---------- Data section ----------
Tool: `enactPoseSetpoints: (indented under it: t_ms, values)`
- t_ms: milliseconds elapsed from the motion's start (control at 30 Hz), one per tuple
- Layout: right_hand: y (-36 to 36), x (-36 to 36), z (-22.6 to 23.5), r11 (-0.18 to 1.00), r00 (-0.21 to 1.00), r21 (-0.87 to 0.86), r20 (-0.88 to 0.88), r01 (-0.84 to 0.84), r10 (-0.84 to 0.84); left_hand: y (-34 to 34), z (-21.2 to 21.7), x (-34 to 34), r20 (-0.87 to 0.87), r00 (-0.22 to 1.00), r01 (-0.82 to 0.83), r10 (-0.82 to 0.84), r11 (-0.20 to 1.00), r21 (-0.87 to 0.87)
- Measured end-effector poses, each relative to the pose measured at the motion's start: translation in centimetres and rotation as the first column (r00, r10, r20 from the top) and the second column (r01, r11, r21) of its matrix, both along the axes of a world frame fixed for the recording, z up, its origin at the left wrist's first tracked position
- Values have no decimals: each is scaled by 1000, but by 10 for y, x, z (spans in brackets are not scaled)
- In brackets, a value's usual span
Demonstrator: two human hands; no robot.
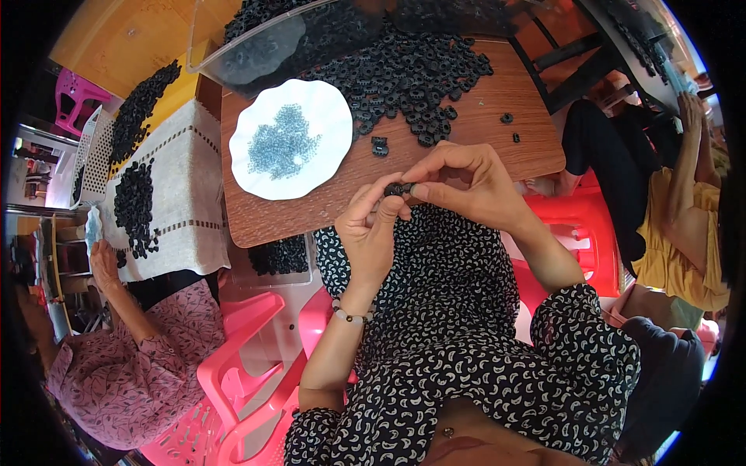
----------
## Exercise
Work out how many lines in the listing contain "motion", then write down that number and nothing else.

## Response to the task
2